Copy exactly the lines that run from the top of the listing to the line containing "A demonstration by", both ends included, and omit the pictures.

┄┄┄┄┄┄┄┄┄┄┄┄┄┄┄┄┄┄┄┄

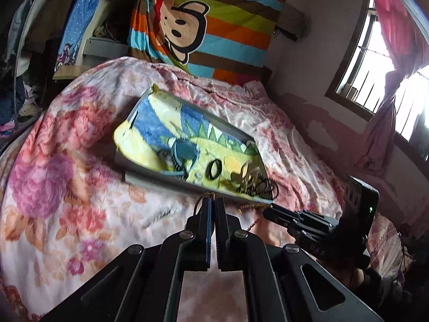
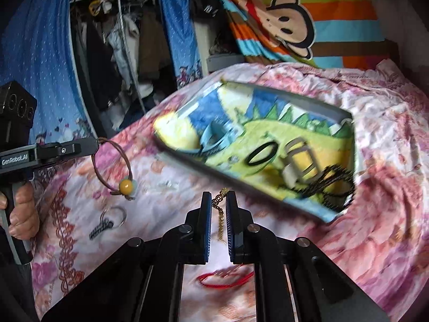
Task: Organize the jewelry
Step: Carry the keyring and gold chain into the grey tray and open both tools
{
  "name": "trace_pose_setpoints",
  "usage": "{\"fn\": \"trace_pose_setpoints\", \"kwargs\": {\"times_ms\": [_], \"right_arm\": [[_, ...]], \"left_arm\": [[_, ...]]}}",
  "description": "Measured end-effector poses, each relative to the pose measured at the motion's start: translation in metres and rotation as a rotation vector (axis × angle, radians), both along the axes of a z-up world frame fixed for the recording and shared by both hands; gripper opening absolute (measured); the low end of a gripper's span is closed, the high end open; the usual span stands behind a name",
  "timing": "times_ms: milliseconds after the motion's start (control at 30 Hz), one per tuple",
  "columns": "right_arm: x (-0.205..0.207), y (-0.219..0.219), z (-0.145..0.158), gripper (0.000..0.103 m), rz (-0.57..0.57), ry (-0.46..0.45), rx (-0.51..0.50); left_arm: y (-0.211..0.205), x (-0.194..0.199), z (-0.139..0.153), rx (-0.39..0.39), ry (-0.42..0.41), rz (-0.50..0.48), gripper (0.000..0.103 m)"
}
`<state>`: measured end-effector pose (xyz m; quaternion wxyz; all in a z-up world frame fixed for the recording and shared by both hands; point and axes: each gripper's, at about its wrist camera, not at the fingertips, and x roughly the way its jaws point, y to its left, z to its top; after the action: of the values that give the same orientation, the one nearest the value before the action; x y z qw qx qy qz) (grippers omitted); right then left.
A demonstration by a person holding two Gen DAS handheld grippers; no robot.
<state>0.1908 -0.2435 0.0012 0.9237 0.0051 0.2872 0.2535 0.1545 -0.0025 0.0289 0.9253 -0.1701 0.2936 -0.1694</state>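
Note:
A grey tray [image 1: 171, 182] [image 2: 346, 115] lined with a yellow-blue cloth lies on the floral bedspread. In it are a blue watch [image 1: 183, 153] [image 2: 214, 139], a black ring [image 1: 214, 169] [image 2: 261, 154], a yellow-white strap [image 2: 301, 161] and black chains [image 1: 261, 187] [image 2: 329, 182]. My left gripper [image 1: 213, 200] [image 2: 95, 142] is shut on a brown cord bracelet [image 2: 112, 166] with a yellow bead, held above the bed. My right gripper [image 2: 216, 197] [image 1: 268, 210] holds a gold chain [image 2: 220, 209] that dangles between its narrowly parted jaws, just before the tray's near edge.
On the bedspread lie a silver ring with a dark charm [image 2: 110, 221] and a red cord [image 2: 225, 279]. A striped monkey blanket [image 1: 193, 24] hangs behind the bed. Hung clothes [image 2: 112, 43] stand at the left, a window [image 1: 386, 61] at the right.

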Motion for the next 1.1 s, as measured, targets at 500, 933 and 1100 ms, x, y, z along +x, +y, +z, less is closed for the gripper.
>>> {"fn": "trace_pose_setpoints", "kwargs": {"times_ms": [500,933,1100], "right_arm": [[0.048,-0.059,0.042,0.004,-0.118,-0.139,0.102],[0.094,-0.063,-0.039,0.004,-0.147,0.066,0.09],[0.098,-0.064,-0.049,0.005,-0.166,0.097,0.074]], "left_arm": [[-0.069,0.101,0.028,-0.042,-0.05,-0.038,0.003],[-0.095,0.148,-0.034,0.017,0.096,-0.025,0.003],[-0.094,0.155,-0.05,0.037,0.155,-0.005,0.003]]}}
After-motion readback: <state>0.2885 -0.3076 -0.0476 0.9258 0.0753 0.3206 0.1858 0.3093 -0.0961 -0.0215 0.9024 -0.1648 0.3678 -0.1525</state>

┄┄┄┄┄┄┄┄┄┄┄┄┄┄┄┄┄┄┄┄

FINAL ANSWER:
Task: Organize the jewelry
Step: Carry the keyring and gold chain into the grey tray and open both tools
{
  "name": "trace_pose_setpoints",
  "usage": "{\"fn\": \"trace_pose_setpoints\", \"kwargs\": {\"times_ms\": [_], \"right_arm\": [[_, ...]], \"left_arm\": [[_, ...]]}}",
  "description": "Measured end-effector poses, each relative to the pose measured at the motion's start: translation in metres and rotation as a rotation vector (axis × angle, radians), both along the axes of a z-up world frame fixed for the recording and shared by both hands; gripper opening absolute (measured); the low end of a gripper's span is closed, the high end open; the usual span stands behind a name",
  "timing": "times_ms: milliseconds after the motion's start (control at 30 Hz), one per tuple",
  "columns": "right_arm: x (-0.205..0.207), y (-0.219..0.219), z (-0.145..0.158), gripper (0.000..0.103 m), rz (-0.57..0.57), ry (-0.46..0.45), rx (-0.51..0.50); left_arm: y (-0.211..0.205), x (-0.194..0.199), z (-0.139..0.153), rx (-0.39..0.39), ry (-0.42..0.41), rz (-0.50..0.48), gripper (0.000..0.103 m)"
}
`<state>`: measured end-effector pose (xyz m; quaternion wxyz; all in a z-up world frame fixed for the recording and shared by both hands; point and axes: each gripper's, at about its wrist camera, not at the fingertips, and x roughly the way its jaws point, y to its left, z to its top; after the action: of the values that give the same orientation, the one nearest the value before the action; x y z qw qx qy qz) (grippers omitted); right then left.
A demonstration by a person holding two Gen DAS handheld grippers; no robot.

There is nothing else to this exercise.